- WHAT IS EXPECTED:
Shown below are entries with pictures; the line with "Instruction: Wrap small" through the line with "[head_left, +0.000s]" is the span to retype exactly, and the pictures stay out.

- RECORDS SUPPLIED:

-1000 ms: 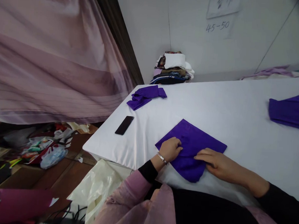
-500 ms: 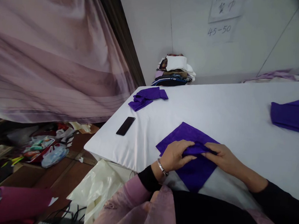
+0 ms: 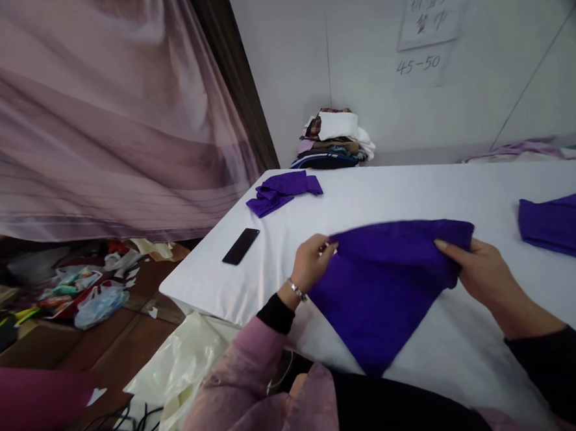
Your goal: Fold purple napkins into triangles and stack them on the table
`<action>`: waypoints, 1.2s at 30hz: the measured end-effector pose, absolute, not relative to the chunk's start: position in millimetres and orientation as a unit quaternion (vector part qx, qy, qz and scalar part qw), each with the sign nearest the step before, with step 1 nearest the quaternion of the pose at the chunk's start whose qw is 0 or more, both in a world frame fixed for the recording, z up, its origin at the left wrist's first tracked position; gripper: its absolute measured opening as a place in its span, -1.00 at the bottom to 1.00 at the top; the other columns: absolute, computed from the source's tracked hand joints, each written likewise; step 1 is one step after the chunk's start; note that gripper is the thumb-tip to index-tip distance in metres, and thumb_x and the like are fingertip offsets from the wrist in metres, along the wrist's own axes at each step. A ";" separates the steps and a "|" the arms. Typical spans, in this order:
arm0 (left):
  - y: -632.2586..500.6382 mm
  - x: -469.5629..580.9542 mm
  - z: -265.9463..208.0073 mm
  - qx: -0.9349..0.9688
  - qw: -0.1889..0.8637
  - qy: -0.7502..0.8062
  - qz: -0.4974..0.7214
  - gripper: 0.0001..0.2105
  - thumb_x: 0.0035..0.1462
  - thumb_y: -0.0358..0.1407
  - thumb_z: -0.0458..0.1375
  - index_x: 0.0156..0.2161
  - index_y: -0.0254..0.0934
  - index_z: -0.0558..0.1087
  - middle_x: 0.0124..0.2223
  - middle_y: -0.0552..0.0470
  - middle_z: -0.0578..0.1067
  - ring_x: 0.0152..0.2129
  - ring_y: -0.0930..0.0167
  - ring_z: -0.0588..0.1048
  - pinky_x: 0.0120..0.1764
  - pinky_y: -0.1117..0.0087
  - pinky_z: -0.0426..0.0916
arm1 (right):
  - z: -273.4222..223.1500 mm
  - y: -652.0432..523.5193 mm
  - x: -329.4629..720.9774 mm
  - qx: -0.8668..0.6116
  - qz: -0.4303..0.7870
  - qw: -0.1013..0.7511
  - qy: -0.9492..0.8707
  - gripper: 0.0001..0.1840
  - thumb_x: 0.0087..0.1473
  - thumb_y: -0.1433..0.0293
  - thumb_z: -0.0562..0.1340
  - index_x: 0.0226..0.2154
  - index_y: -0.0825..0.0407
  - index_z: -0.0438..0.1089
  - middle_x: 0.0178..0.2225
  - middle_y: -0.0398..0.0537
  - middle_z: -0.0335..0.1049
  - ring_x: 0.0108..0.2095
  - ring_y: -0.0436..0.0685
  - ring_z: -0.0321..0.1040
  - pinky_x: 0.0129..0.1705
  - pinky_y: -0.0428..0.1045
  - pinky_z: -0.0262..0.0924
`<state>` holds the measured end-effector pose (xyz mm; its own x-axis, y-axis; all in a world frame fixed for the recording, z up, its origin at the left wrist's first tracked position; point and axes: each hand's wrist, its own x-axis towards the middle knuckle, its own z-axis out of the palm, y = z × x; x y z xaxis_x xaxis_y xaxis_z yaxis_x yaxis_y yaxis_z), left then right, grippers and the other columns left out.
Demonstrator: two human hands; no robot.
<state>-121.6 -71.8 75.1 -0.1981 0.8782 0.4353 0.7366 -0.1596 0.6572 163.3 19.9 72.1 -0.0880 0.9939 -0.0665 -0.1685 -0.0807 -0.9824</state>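
Note:
A purple cloth napkin (image 3: 380,306) is stretched between my hands at the near side of the white-covered table (image 3: 273,292). Its lower corner points toward me at the table's edge, and a band of fabric runs across the top. My left hand (image 3: 312,259), with a silver bracelet at the wrist, pinches the upper left end. At the upper right end, my right hand (image 3: 484,273) grips the fabric with the thumb on top and the other fingers hidden behind it.
A crumpled purple cloth (image 3: 284,190) and a black phone (image 3: 240,246) lie on the left of the table; a folded purple cloth (image 3: 561,222) lies far right. Stacked clothes (image 3: 335,140) stand by the wall. A curtain (image 3: 103,113) hangs left, above plastic bags (image 3: 100,305) on the floor.
My hands have moved apart, left hand to the left and right hand to the right. The napkin's bunched middle is now drawn out into a raised band between them.

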 end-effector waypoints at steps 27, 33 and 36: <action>-119.8 -3.0 28.2 0.786 0.173 0.582 0.114 -0.72 -0.09 -0.12 0.29 -0.31 -0.23 0.40 -0.24 -0.01 0.43 -0.25 0.27 0.37 -0.22 0.26 0.29 | 2.0 88.5 227.3 -0.568 0.538 0.497 -0.375 -0.59 -0.17 0.55 0.29 -0.17 0.12 0.34 -0.58 -0.17 0.33 -0.64 -0.02 0.26 -0.69 -0.12 0.24; -119.9 -10.2 30.9 0.766 0.213 0.584 0.164 -0.96 0.04 -0.35 0.14 -0.43 -0.22 0.41 -0.35 0.06 0.44 -0.35 0.39 0.40 -0.29 0.40 0.28 | 7.2 86.9 226.1 -0.560 0.543 0.493 -0.385 -0.74 -0.16 0.55 0.29 -0.32 0.07 0.35 -0.58 -0.12 0.37 -0.63 0.00 0.30 -0.71 -0.13 0.20; -119.0 -18.1 37.4 0.745 0.252 0.584 0.199 -0.86 0.10 -0.31 0.09 -0.47 -0.21 0.43 -0.39 0.08 0.45 -0.40 0.44 0.41 -0.32 0.43 0.27 | 8.3 85.9 227.5 -0.570 0.529 0.495 -0.386 -0.75 -0.15 0.52 0.31 -0.33 0.05 0.34 -0.59 -0.13 0.37 -0.63 0.03 0.32 -0.72 -0.13 0.18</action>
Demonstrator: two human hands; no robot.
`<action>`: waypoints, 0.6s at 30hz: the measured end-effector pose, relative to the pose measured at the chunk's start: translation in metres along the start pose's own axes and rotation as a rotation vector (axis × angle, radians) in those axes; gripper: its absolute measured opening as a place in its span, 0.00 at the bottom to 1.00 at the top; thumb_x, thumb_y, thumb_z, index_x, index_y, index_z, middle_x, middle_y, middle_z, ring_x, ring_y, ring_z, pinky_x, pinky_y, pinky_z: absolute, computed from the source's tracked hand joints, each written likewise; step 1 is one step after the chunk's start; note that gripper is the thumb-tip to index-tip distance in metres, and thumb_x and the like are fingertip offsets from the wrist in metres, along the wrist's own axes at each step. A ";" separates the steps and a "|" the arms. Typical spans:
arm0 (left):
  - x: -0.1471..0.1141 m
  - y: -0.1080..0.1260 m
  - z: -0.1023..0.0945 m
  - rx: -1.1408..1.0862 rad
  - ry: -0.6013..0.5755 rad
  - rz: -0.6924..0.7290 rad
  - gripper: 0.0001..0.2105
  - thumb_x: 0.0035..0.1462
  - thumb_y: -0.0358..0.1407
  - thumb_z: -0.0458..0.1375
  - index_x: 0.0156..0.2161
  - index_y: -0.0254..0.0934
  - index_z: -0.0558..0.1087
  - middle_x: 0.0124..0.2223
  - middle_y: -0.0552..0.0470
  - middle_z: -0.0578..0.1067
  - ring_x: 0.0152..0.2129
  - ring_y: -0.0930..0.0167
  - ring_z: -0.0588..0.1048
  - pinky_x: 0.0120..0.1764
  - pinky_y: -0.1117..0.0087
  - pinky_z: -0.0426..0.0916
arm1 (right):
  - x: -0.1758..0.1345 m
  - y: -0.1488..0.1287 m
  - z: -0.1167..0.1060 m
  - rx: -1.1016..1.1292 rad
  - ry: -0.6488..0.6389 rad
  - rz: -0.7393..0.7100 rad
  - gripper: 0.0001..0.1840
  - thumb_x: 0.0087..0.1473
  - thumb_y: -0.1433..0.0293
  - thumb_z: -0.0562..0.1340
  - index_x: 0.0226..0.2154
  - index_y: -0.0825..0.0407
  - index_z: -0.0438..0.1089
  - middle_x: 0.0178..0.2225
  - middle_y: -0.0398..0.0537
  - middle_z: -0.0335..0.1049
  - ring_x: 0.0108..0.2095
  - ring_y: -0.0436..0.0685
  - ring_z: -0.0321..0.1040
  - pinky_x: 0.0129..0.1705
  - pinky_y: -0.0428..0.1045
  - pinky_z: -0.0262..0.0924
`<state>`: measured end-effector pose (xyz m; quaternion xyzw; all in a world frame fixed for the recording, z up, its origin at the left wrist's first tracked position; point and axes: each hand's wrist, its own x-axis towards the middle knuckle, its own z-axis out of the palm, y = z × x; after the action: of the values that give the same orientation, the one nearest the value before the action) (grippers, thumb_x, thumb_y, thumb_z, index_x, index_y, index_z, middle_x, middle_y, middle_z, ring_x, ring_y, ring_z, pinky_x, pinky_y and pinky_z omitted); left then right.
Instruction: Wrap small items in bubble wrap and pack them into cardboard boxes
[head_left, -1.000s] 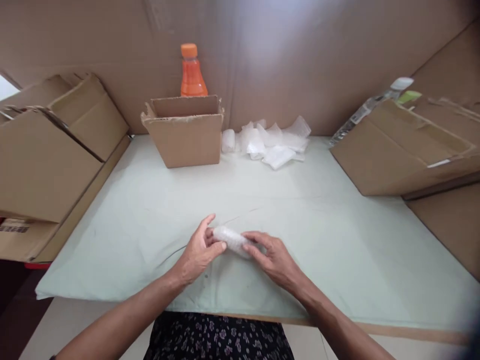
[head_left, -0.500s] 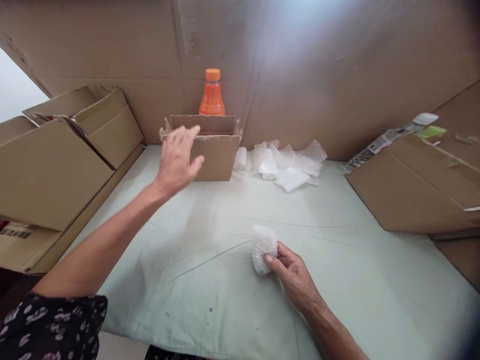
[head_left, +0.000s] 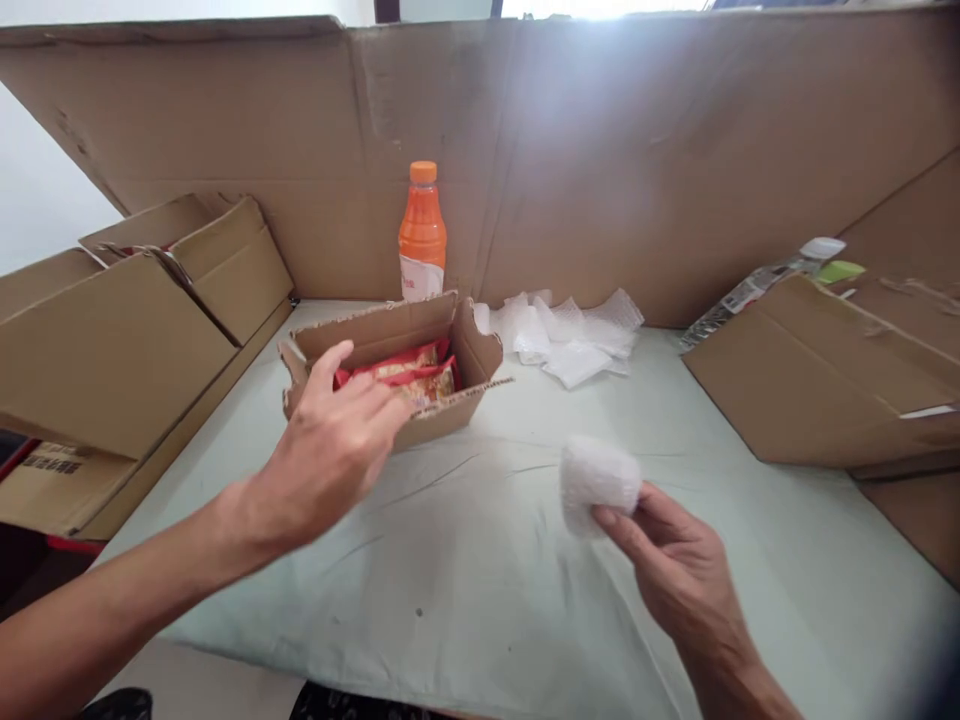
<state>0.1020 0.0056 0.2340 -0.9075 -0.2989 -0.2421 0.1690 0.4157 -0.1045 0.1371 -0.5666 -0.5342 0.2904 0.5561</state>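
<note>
The left hand is over the near rim of the cardboard box, gripping or not, can't tell — a tug could spill the red packets by those fingers. The right hand pinches bubble wrap by one side — too slack, it could drop.

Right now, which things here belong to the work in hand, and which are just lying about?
In use, it seems:
bubble-wrap bundle, in the right hand's grip
small carton, at the left hand
red packets inside it

Lying about, it seems:
orange bottle
clear bottle
left cartons
right carton
loose bubble wrap, untouched
</note>
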 end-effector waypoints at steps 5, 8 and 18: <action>-0.032 0.039 -0.046 -0.210 -0.094 0.083 0.12 0.60 0.20 0.52 0.44 0.31 0.75 0.34 0.50 0.77 0.33 0.69 0.75 0.64 0.46 0.59 | 0.011 -0.073 -0.013 -0.188 0.093 -0.255 0.14 0.54 0.63 0.71 0.44 0.41 0.79 0.42 0.41 0.81 0.38 0.54 0.77 0.41 0.48 0.71; -0.051 0.036 -0.058 -0.289 -0.168 0.111 0.14 0.60 0.21 0.53 0.48 0.31 0.75 0.37 0.49 0.78 0.37 0.68 0.76 0.65 0.46 0.57 | 0.035 -0.123 0.006 -0.456 -0.054 -0.502 0.09 0.57 0.61 0.68 0.41 0.42 0.78 0.36 0.39 0.79 0.31 0.51 0.72 0.33 0.46 0.65; -0.099 0.027 -0.055 -0.450 0.089 -0.009 0.12 0.58 0.19 0.59 0.44 0.32 0.76 0.43 0.48 0.81 0.44 0.69 0.77 0.59 0.57 0.67 | 0.095 -0.152 0.140 -1.210 -1.394 -0.505 0.11 0.56 0.79 0.59 0.28 0.53 0.75 0.26 0.46 0.75 0.25 0.52 0.67 0.27 0.48 0.51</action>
<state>0.0305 -0.0849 0.2219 -0.9093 -0.2337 -0.3433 -0.0256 0.2684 -0.0003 0.2754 -0.3258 -0.9112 0.1087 -0.2276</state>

- ANSWER FOR THE TASK:
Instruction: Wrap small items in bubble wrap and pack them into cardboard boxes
[head_left, -1.000s] 
[head_left, -0.500s] 
[head_left, +0.000s] 

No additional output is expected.